Which were the hardest to find?


----------



## Hawaii Volcano Squad

After WW II my grandfather Abraham was mustered out of the 2nd Polish Corps & returned to the USSR to find & retrieve his wife & children and what was a big seller for him, a sapper during the war and metal worker before the war, was a metal standardized Measuring cup for GOAT MILK. There were many farmers with goats, and his invention became very popular. He was given a free market spot in the town center in Osh, Kyrgyzstan because having fought in the war under Russian command he was considered a hero of the Soviet Union. He made enough money selling the measuring cups to get the family out of there & eventually immigrate to the USA, after waiting 5 years for a Visa. When he was returning to find them, he had bought a big pack of Swiss lighters and traded them on the road for what he needed.
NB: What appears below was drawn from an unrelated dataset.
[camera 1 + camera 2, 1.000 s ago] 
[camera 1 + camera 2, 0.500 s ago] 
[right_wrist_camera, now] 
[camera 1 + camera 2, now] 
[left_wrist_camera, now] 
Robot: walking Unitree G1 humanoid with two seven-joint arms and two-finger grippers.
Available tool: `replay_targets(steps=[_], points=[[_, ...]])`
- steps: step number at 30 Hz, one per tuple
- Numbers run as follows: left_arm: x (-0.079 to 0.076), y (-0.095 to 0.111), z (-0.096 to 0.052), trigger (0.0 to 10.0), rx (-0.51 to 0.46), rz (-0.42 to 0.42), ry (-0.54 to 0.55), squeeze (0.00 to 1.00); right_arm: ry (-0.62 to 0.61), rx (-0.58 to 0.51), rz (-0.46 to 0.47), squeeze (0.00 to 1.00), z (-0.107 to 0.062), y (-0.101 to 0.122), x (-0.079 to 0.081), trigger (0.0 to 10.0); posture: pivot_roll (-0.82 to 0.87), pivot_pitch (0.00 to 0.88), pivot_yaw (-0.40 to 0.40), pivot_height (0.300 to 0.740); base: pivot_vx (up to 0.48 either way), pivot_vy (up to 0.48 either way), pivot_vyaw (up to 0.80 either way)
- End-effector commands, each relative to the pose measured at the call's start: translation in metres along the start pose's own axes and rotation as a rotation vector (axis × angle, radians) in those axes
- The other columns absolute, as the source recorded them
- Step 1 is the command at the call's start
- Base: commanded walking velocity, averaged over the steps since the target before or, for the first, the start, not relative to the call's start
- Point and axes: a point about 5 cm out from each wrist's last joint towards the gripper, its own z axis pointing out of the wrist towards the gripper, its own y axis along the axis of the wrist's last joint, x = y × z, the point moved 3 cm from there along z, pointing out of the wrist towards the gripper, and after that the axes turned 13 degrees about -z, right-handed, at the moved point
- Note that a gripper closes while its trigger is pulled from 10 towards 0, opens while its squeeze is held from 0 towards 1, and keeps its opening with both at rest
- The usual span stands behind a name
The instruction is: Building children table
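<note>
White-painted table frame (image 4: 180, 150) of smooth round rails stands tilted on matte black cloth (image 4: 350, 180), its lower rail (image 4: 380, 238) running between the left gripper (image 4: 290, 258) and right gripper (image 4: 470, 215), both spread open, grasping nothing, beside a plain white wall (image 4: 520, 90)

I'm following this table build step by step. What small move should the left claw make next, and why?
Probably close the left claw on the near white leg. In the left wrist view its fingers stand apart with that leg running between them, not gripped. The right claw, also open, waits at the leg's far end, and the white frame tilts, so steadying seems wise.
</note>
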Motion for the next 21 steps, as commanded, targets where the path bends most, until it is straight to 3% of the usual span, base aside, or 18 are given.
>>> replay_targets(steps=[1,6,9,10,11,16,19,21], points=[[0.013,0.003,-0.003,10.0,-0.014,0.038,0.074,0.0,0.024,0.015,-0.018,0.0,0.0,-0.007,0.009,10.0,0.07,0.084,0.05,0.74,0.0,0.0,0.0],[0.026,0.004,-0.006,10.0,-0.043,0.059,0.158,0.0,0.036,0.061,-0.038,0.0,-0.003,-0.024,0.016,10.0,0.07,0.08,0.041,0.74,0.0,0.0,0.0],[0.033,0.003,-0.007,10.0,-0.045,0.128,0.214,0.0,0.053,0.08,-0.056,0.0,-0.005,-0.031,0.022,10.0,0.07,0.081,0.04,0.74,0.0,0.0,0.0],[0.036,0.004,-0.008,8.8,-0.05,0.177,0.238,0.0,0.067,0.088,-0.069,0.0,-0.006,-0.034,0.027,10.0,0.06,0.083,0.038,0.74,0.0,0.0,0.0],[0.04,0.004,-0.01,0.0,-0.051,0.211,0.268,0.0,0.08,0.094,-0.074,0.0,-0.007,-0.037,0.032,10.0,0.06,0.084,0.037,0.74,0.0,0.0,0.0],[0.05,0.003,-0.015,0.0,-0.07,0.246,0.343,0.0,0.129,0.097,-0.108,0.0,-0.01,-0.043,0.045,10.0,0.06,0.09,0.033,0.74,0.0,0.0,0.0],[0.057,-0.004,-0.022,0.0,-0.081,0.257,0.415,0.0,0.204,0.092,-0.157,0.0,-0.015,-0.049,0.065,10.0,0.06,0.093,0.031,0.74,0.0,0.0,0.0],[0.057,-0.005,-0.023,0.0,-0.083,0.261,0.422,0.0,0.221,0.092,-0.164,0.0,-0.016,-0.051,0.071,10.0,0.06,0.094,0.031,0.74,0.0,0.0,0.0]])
My comment is what is the best barter item depends on where and when you are, and what folks in the area need.


----------



## bamacrazy

TorontoGal,

Great thread! Did you have a chance to ask your mom for the soap recipe?


----------



## PossumPie

Cigarettes and Vodka...My father is leaving for Kiev in a few days. If you ever get over there, you must visit Chernobyl a few hours to the north. It is as close to a model of TEOTWAWKI as I've ever seen.


----------



## TG

I was 60km from Chernobyl (visiting in a small town) when it happened, no one told us there was an accident. Years later, we're still fine.


----------



## TG

bamacrazy said:


> TorontoGal,
> 
> Great thread! Did you have a chance to ask your mom for the soap recipe?


My mom gave me a dirty look and told me not to ask that again LOL I think it should at least be on google, sorry.


----------



## PossumPie

TorontoGal said:


> I was 60km from Chernobyl (visiting in a small town) when it happened, no one told us there was an accident. Years later, we're still fine.


Thank goodness! It is really spooky now...doll babies lying around, toys, vines growing inside...It is spooky.


----------



## TG

PossumPie said:


> Thank goodness! It is really spooky now...doll babies lying around, toys, vines growing inside...It is spooky.


It took the government 30 days to tell us, that's when we went back to Odessa, people were freaking out, I was just a little kid.

BTW, the scene you describe is only still there because the tourists pay to see it


----------



## TG

PossumPie said:


> My father is leaving for Kiev in a few days..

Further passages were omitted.